Será esta quizá la finalidad del breve segundo fragmento, titulado “La mujer”, que tiene como acción prácticamente el reencuentro fugaz de Tom con su primera esposa –a la que siempre ha amado- Audrey (Claire Bloom). Esta regresa a la isla y el desarrollo de su encuentro quedará descrito mientras ambos paseen por la isla y conversen evocando el pasado de su relación, mientras ella le anuncia su próxima boda con un general. La planificación de Schaffner y la interacción de los actores en el encuadre es excelente, logrando modular ese conocimiento e intimidad de esos dos antiguos esposos que siguen amándose, hasta llegar al anuncio de la dura noticia, que el ex esposo llega a adivinar antes de que Audrey se lo comunique.

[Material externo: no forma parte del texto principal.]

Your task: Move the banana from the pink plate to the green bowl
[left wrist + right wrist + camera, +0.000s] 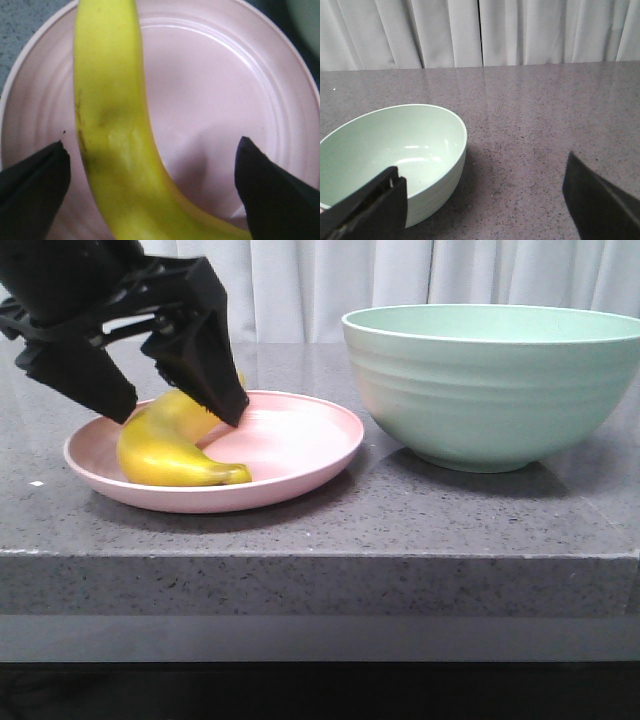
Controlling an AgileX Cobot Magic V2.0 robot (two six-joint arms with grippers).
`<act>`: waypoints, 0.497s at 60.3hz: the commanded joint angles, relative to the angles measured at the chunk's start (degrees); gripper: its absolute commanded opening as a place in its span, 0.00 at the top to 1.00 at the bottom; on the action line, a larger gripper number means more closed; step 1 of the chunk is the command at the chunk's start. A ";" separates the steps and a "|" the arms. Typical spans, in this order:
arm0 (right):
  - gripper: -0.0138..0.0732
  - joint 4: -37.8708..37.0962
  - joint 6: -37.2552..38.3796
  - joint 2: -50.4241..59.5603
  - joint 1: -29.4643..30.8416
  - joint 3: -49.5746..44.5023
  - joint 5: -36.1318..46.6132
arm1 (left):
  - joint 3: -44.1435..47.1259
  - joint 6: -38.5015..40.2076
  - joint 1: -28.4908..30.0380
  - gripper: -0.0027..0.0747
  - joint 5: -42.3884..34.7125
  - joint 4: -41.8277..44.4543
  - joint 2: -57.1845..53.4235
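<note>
The yellow banana lies on the pink plate at the left of the table. My left gripper is open and low over the plate, one finger on each side of the banana. In the left wrist view the banana runs between the two fingertips with a gap on each side, over the plate. The green bowl stands empty at the right of the plate. My right gripper is open and empty above the table beside the bowl; it does not show in the front view.
The grey speckled table ends at a front edge close below the plate. White curtains hang behind it. The plate and the bowl stand close together with a narrow gap between them.
</note>
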State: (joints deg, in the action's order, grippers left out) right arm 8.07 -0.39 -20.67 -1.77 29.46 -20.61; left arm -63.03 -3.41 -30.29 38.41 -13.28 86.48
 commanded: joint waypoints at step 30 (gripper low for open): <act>0.10 0.30 -0.62 -0.77 0.37 2.02 4.27 | -1.89 1.16 -0.37 0.42 -0.84 -1.00 2.26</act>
State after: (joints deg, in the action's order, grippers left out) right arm 8.07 -0.39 -20.67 -1.77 29.46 -20.71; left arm -63.34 -2.91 -30.29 39.39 -13.14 90.36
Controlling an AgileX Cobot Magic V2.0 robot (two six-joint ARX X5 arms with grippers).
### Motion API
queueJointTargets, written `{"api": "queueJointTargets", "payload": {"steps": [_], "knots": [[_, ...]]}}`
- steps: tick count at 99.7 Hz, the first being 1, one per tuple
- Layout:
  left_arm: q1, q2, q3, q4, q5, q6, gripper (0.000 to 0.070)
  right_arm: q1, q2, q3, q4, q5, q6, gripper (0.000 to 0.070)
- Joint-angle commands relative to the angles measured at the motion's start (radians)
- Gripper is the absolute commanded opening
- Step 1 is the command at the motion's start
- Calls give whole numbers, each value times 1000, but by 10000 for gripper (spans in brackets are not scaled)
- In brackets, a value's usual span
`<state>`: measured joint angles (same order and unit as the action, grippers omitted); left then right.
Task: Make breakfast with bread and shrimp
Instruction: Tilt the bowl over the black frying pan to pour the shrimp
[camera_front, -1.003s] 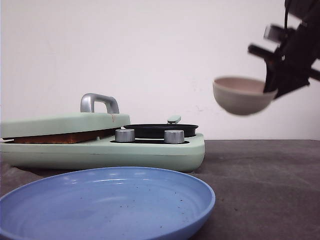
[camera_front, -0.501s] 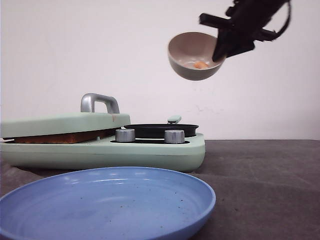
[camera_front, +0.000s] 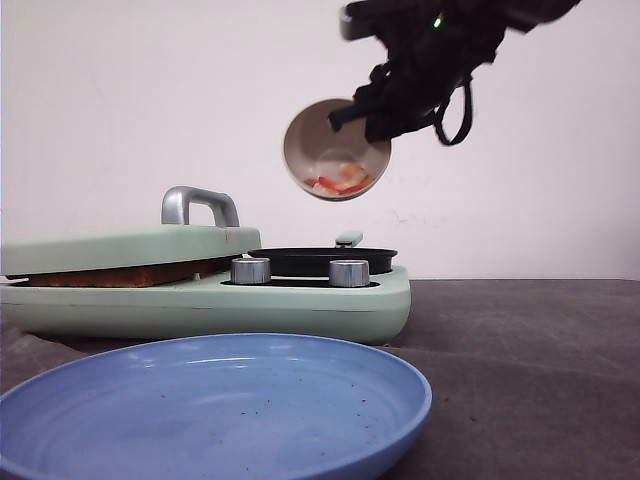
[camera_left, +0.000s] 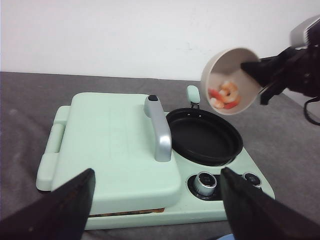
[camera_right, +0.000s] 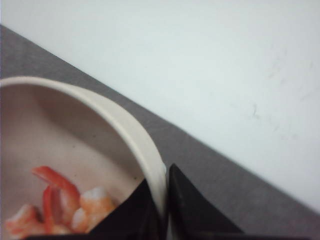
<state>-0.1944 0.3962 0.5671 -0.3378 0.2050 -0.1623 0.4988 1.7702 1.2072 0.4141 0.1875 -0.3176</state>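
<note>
- Nearest to us in the front view sits a blue plate (camera_front: 215, 405) on the dark grey counter (camera_front: 520, 370), its surface dotted with a few dark specks.
- Behind the plate stands a pale green breakfast maker (camera_front: 205, 285), its hinged lid (camera_left: 117, 145) shut flat on the left half, a silver handle (camera_front: 198, 205) on top.
- Under that lid we see a brown crust edge of the bread (camera_front: 125, 275), pressed between lid and base; a sliver of it also shows at the front in the left wrist view.
- On the front of the machine's right half we see two silver knobs (camera_front: 299, 271), and behind them a round black pan (camera_left: 204, 136) set into the base.
- Our left claw (camera_left: 155, 210) hangs over the near side of the machine, its two dark fingers (camera_left: 55, 212) spread wide with nothing between them.
- Above the pan, in the air, our right claw (camera_front: 378, 110) pinches the rim of a beige bowl (camera_front: 335, 150), one finger inside the wall and one outside.
- The bowl is tipped steeply, its mouth turned toward the pan and the camera.
- Inside it, pink and orange shrimp (camera_right: 55, 207) lie gathered at the lowest part of the wall.
- Farthest back is a plain white wall (camera_front: 120, 100).
</note>
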Motion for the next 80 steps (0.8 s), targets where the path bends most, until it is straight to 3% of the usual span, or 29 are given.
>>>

La muerte invocará el tercer y último segmento de ISLANDS IN THE STREAM, titulado “El viaje”, que toma inequívocas referencias a la novela To Have and Have Not, en donde el protagonista decide abandonar su refugio en la isla, amargado, acompañado únicamente por Joseph e incorporándose casi como polizón Eddie. Todos ellos vivirán una insospechada aventura tras el encuentro con un barco que traslada a unos refugiados europeos con destino a las islas. Será la culminación de la trayectoria vital del protagonista, tras comprobar poco antes lo que le ligaba a su eterno camarada –“el mejor hombre que he conocido”- y a tener unas visiones en gran angular que en poco benefician el clasicismo general del relato. Sin embargo, el poso de lo que hemos contemplado, la modulación de su narrativa –solo detecté cuatro zooms ubicados en su mayor parte en los minutos finales-, la excelente planificación, pausada –atención al acierto en los fundidos en sobreimpresión-, la magnífica composición de los actores –con especial mención a un sensacional George C. Scott y a David Hemmings-, y el empeño de todos sus responsables –Schaffner a la cabeza-, lograron un trabajo inspirado en grado extremo, para una película que en bastantes momentos sabe llegar al corazón.